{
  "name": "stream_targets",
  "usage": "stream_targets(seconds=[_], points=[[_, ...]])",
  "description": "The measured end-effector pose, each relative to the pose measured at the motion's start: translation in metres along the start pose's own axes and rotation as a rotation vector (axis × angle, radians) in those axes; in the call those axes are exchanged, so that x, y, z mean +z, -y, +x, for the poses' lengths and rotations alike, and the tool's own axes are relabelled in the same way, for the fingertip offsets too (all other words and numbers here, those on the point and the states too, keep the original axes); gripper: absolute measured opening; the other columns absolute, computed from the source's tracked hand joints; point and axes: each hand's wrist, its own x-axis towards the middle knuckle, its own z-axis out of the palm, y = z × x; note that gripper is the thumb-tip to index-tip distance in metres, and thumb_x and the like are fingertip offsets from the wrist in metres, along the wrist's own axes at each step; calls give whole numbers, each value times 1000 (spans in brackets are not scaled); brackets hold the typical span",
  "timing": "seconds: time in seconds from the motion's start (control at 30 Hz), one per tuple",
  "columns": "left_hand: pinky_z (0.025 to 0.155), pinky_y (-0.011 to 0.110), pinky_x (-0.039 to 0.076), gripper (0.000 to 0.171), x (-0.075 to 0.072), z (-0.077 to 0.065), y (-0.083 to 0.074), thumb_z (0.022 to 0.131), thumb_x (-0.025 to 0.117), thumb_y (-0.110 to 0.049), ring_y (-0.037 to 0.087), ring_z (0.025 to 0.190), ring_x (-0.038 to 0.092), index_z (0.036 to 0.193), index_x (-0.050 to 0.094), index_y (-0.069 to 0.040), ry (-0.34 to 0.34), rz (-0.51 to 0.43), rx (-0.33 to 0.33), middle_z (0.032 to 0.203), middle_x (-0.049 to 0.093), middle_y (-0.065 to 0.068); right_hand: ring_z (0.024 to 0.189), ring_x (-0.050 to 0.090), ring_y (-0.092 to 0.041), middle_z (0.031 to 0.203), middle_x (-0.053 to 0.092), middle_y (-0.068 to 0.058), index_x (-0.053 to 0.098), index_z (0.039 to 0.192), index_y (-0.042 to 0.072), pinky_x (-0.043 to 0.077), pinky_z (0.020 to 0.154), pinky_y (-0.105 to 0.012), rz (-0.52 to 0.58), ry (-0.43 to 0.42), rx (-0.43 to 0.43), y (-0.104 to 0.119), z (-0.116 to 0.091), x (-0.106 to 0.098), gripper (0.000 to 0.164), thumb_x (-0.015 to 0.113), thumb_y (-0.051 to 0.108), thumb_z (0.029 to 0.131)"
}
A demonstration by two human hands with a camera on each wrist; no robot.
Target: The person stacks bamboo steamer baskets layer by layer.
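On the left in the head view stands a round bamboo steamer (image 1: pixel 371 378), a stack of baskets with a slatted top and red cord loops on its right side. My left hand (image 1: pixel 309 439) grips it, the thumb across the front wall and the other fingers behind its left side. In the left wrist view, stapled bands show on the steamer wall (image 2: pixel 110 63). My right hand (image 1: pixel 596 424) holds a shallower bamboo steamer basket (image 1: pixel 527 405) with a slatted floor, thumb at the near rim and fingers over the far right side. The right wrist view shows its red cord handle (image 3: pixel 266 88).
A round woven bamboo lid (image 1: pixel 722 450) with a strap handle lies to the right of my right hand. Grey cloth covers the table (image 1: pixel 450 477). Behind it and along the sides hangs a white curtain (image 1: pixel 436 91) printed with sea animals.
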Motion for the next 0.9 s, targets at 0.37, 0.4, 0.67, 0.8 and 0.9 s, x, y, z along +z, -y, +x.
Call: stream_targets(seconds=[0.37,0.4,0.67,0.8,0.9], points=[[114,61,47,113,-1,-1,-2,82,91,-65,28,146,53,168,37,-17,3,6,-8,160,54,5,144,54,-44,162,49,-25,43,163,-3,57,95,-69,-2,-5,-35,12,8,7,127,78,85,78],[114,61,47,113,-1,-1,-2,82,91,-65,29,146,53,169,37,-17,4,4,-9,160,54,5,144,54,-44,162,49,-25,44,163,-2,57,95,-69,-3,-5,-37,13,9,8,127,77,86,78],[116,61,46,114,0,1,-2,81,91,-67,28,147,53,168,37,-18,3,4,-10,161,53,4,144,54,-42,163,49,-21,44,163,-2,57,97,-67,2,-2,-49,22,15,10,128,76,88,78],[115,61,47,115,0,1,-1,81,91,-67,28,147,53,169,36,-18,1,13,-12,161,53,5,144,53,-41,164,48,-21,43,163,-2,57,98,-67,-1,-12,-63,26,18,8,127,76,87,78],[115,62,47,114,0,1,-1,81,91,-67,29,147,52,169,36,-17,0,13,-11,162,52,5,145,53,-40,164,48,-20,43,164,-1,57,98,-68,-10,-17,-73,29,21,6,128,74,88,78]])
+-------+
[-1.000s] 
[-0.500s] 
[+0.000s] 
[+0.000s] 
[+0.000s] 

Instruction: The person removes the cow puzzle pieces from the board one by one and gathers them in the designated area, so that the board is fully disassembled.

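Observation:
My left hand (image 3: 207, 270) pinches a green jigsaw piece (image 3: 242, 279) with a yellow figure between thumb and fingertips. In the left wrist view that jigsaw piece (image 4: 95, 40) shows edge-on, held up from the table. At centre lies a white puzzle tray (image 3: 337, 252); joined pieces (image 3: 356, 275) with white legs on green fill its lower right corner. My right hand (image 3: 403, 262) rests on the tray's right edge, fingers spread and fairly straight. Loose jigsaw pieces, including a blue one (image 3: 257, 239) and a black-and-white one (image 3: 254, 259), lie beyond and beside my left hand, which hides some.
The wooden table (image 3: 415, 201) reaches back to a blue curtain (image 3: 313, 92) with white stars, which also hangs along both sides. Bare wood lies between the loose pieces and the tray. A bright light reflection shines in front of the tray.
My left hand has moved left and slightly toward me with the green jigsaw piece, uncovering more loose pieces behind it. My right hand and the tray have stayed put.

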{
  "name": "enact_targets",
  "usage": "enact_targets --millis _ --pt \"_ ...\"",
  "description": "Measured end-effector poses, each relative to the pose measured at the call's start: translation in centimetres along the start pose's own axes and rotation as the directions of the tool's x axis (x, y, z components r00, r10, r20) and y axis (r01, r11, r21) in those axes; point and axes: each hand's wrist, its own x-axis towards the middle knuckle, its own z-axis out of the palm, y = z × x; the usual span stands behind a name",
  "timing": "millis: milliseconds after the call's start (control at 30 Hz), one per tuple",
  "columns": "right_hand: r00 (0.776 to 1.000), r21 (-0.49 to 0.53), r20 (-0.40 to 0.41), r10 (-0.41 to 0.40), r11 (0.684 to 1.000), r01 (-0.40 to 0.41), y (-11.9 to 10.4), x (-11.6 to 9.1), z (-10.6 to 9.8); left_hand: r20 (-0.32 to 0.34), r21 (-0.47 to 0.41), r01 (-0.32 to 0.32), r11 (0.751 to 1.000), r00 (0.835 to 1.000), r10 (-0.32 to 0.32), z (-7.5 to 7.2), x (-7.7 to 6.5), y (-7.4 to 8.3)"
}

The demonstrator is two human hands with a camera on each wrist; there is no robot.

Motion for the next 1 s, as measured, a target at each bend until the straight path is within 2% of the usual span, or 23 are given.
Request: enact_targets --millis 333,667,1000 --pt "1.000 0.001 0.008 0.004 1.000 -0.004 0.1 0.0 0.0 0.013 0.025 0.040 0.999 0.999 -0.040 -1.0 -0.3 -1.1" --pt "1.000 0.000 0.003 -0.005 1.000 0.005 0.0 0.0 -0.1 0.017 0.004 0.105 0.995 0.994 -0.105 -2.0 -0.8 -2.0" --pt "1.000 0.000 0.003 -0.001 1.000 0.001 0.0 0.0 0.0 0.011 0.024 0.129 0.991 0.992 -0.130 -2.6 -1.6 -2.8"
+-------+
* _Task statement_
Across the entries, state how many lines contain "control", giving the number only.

* _Response to this exercise_
2